== What to work on ==
Given the material below, return only the lines starting at the line with "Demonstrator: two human" and ending at the line with "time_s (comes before", exactly as they appear.

== Records provided ==
*** Begin section ***

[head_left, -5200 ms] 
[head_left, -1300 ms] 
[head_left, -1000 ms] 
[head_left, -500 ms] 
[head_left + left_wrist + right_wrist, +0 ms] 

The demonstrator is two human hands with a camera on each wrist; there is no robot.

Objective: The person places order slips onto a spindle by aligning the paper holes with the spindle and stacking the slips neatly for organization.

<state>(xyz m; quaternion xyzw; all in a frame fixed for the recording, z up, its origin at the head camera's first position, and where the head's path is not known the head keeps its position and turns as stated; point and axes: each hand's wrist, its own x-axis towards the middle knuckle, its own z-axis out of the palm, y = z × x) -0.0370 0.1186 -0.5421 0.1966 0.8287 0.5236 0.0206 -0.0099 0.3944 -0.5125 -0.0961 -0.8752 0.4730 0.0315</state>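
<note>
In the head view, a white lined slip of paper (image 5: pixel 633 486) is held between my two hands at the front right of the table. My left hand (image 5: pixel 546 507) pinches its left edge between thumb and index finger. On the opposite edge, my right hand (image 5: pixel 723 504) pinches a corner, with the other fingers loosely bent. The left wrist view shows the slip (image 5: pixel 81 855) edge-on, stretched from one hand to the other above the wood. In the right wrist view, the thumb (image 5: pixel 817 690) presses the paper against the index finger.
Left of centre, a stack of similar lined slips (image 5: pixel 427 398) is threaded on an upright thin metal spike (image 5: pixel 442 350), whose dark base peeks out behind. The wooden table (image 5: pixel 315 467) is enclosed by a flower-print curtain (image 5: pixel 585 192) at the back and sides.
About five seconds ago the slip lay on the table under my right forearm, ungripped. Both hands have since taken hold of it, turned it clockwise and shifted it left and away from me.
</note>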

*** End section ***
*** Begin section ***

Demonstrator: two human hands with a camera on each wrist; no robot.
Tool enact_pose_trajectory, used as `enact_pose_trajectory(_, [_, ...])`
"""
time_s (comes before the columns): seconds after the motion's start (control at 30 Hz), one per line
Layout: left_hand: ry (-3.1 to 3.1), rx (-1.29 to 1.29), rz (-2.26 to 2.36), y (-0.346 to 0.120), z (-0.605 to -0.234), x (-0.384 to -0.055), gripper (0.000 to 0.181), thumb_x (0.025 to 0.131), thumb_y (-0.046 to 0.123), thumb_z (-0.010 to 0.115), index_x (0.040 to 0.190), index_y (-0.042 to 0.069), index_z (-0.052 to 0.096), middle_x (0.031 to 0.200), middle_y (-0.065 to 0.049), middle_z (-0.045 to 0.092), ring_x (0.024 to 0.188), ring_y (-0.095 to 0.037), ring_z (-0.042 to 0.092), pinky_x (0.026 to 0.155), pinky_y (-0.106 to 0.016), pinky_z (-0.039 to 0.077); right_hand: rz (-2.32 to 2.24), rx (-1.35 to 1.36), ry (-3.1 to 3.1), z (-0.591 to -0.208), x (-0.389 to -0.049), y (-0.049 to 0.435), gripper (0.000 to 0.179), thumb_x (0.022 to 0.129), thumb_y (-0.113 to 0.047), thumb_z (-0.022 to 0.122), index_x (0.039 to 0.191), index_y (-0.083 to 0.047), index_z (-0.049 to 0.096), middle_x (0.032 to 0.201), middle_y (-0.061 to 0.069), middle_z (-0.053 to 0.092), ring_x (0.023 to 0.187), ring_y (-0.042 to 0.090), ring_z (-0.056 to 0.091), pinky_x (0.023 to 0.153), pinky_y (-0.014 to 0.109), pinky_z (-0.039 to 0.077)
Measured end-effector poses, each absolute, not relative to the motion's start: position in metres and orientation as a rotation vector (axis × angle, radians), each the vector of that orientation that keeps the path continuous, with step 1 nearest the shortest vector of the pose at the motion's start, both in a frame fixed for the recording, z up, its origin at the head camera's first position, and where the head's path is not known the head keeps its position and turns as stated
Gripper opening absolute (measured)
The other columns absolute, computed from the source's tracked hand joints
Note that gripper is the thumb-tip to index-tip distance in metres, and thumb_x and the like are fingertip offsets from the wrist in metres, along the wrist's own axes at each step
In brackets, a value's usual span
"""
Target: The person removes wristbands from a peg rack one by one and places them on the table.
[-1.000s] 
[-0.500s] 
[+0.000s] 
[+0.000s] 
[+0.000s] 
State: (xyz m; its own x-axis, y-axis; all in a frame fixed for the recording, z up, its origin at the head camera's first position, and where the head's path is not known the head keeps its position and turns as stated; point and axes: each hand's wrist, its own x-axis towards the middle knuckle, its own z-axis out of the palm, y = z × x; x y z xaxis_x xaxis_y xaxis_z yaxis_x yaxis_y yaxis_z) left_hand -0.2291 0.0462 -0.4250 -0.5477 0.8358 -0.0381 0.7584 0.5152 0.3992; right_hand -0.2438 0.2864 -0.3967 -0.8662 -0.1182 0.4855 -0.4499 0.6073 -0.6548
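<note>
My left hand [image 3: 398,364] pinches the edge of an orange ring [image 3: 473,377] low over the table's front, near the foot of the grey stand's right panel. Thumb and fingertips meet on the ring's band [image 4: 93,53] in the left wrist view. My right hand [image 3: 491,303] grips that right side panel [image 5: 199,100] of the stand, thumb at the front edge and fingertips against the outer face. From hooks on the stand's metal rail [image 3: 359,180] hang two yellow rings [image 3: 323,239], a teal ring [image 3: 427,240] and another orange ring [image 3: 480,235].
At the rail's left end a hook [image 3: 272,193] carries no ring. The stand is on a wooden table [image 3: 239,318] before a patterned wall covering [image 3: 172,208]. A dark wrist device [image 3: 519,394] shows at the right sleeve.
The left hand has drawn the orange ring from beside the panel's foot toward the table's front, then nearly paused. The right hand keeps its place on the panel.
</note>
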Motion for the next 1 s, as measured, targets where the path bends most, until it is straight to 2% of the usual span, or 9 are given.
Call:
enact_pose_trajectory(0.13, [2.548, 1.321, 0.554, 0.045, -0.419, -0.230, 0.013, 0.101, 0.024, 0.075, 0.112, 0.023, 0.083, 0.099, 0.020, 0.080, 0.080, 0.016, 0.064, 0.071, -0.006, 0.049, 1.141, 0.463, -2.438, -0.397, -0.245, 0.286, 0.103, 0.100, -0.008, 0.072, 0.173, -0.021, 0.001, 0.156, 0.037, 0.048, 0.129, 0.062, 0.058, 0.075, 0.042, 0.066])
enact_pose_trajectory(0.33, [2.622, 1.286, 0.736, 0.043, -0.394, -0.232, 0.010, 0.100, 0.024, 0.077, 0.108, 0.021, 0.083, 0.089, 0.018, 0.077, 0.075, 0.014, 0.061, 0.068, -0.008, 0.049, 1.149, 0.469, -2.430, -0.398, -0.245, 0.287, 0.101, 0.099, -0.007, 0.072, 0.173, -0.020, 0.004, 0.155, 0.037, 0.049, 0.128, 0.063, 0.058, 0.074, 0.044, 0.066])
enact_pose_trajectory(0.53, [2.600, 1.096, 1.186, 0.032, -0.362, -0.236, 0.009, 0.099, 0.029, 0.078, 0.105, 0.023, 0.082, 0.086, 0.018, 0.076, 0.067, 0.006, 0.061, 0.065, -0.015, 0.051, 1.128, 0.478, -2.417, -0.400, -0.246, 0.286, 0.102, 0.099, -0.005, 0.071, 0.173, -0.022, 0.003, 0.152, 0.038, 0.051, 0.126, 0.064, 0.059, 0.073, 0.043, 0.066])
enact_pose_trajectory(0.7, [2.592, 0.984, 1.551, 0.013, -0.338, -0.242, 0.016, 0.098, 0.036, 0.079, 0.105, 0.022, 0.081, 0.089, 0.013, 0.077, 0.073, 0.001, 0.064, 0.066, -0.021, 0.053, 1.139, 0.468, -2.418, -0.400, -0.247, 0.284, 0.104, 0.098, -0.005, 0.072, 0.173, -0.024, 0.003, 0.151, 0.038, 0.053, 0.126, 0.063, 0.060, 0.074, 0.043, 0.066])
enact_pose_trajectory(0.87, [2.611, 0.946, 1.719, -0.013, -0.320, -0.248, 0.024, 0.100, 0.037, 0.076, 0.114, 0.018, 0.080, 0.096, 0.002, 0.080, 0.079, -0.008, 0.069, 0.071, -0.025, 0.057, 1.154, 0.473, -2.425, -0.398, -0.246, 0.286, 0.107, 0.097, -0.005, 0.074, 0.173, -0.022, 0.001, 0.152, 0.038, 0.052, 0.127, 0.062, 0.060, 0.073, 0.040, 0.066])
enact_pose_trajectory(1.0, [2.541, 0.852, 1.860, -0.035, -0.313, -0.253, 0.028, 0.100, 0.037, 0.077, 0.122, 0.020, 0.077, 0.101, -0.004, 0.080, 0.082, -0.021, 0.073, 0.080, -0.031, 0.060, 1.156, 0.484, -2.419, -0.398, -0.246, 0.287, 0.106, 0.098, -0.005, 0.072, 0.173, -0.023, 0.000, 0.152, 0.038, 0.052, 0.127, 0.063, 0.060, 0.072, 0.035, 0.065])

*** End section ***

== Result ==
Demonstrator: two human hands with a camera on each wrist; no robot.
Tool enact_pose_trajectory, used as `enact_pose_trajectory(_, [_, ...])`
"""
time_s (comes before the columns): seconds after the motion's start (control at 30 Hz), one per line

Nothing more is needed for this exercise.